▸ What is needed: Give the data again exactly, without its images.

▸ Exercise data:
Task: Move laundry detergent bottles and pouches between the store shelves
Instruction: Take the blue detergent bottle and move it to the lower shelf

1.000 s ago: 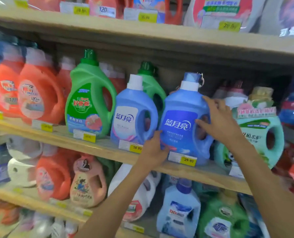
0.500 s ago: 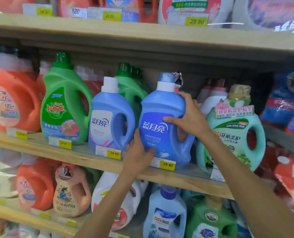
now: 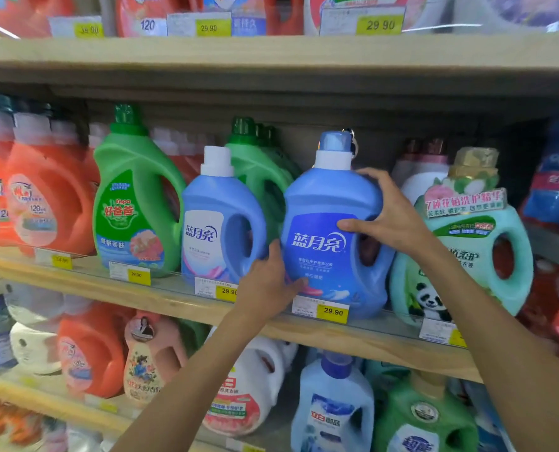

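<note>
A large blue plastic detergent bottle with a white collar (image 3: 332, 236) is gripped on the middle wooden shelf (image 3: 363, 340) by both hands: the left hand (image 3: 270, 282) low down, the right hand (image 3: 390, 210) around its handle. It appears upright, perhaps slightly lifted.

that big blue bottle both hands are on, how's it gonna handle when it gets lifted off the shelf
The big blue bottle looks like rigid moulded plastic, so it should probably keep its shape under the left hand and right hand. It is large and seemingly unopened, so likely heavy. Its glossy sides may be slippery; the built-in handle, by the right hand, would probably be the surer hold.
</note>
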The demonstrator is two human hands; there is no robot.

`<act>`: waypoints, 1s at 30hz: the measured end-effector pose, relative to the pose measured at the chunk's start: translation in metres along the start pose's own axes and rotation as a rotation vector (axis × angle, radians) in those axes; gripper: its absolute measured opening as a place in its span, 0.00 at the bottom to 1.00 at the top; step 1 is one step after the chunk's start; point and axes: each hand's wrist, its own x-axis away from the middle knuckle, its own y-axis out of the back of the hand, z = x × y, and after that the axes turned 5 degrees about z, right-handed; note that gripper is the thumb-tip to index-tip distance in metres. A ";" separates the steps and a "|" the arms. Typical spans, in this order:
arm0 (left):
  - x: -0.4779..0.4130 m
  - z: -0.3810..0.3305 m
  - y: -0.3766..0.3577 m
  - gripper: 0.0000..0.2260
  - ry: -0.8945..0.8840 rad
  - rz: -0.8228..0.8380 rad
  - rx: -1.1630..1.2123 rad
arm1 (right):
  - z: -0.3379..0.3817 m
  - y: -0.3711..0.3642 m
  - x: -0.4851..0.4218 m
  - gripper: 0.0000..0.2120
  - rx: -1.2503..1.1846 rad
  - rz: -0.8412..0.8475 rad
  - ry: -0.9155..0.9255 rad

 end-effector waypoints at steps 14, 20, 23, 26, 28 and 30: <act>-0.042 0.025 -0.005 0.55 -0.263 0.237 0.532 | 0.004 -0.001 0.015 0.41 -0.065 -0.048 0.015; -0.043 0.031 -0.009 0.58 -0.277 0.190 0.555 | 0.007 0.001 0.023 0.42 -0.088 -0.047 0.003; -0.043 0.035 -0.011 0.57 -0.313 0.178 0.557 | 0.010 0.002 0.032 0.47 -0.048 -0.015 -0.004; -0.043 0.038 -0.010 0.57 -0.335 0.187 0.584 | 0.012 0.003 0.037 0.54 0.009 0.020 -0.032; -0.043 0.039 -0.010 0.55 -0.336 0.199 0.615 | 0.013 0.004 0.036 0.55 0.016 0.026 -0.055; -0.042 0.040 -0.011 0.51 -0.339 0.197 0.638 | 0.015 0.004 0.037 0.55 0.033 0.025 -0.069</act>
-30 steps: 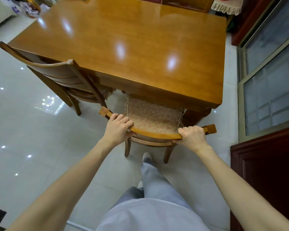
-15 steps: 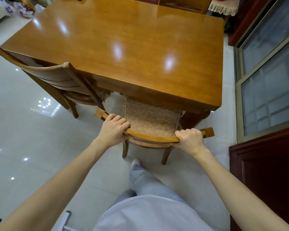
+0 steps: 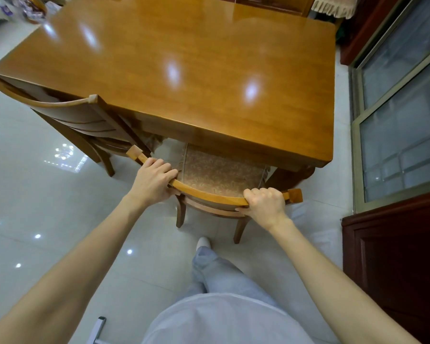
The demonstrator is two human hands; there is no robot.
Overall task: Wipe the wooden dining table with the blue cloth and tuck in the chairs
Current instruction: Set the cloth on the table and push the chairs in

▸ Response to the exercise:
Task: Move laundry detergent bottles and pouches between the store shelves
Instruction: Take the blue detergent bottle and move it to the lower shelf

1.000 s ago: 
0.500 s ago: 
now: 

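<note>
A large blue plastic detergent bottle with a white collar (image 3: 332, 236) is gripped on the middle wooden shelf (image 3: 363, 340) by both hands: the left hand (image 3: 270, 282) low down, the right hand (image 3: 390, 210) around its handle. It appears upright, perhaps slightly lifted.

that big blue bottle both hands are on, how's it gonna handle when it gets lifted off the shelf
The big blue bottle looks like rigid moulded plastic, so it should probably keep its shape under the left hand and right hand. It is large and seemingly unopened, so likely heavy. Its glossy sides may be slippery; the built-in handle, by the right hand, would probably be the surer hold.
</note>
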The demonstrator is two human hands; there is no robot.

`<act>`: waypoints, 1s at 30hz: the measured end-effector pose, relative to the pose measured at the chunk's start: translation in metres along the start pose's own axes and rotation as a rotation vector (axis × angle, radians) in those axes; gripper: its absolute measured opening as a place in its span, 0.00 at the bottom to 1.00 at the top; step 1 is one step after the chunk's start; point and axes: each hand's wrist, its own x-axis away from the middle knuckle, its own y-axis out of the back of the hand, z = x × y, and after that the axes turned 5 degrees about z, right-handed; note that gripper is the thumb-tip to index-tip distance in metres. A ";" separates the steps and a "|" the arms. Typical spans, in this order:
arm0 (left):
  - x: -0.4779..0.4130 m
  - z: -0.3810..0.3305 m
  - y: -0.3766..0.3577 m
  - gripper: 0.0000..0.2260
  - ry: -0.8945..0.8840 rad
  - rz: -0.8228..0.8380 rad
  - rx: -1.1630..1.2123 rad
arm1 (right):
  - z: -0.3379..0.3817 m
  - y: -0.3711..0.3642 m
  - x: -0.4851..0.4218 m
  - gripper: 0.0000..0.2120
  - rx: -1.2503..1.1846 rad
  - rz: -0.8412..0.8475 rad
  - ry: -0.9155..0.9255 rad

 end-effector waypoints at steps 14, 20, 23, 26, 28 and 30: <act>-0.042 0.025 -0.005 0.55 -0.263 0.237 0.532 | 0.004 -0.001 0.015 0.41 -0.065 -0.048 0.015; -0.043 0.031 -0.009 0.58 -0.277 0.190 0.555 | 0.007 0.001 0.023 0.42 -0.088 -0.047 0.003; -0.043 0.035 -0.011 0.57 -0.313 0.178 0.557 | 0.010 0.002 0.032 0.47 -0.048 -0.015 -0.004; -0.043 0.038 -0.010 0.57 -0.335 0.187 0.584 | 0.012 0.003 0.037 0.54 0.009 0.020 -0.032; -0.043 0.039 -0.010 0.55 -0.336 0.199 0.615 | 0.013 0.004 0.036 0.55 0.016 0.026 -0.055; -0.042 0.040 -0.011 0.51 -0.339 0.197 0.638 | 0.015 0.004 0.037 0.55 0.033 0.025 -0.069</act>
-30 steps: 
-15 steps: 
+0 steps: 
The demonstrator is two human hands; there is no robot.
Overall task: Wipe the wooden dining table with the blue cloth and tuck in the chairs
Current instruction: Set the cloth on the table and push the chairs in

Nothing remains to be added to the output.